_Activity:_ Copy out exactly the lines beginning with the one that contains "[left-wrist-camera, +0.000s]" and ending at the last line of the listing, skipping any pictures.

Data below START

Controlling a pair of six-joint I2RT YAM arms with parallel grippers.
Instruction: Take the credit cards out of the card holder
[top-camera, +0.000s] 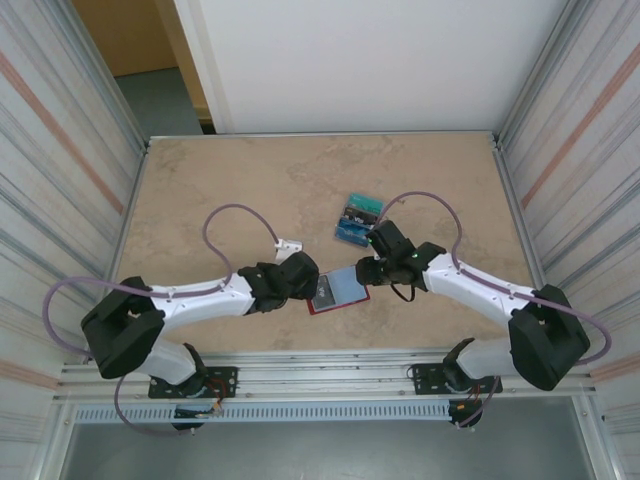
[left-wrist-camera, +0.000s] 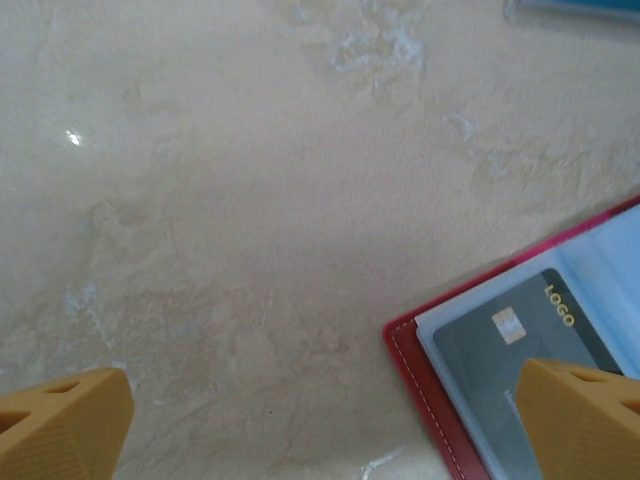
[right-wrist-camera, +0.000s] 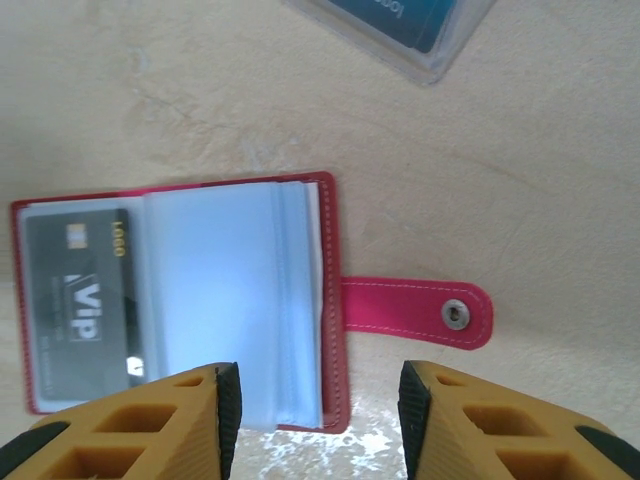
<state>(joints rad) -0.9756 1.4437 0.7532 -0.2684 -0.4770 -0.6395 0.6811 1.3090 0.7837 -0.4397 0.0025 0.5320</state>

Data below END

_Result:_
[left-wrist-camera, +0.000s] 
[right-wrist-camera, +0.000s] 
<state>(joints rad) -0.9756 1.4437 0.7532 -0.2684 -0.4770 -0.6395 0.6811 1.3090 0.7837 -0.4397 0.0025 0.5320</state>

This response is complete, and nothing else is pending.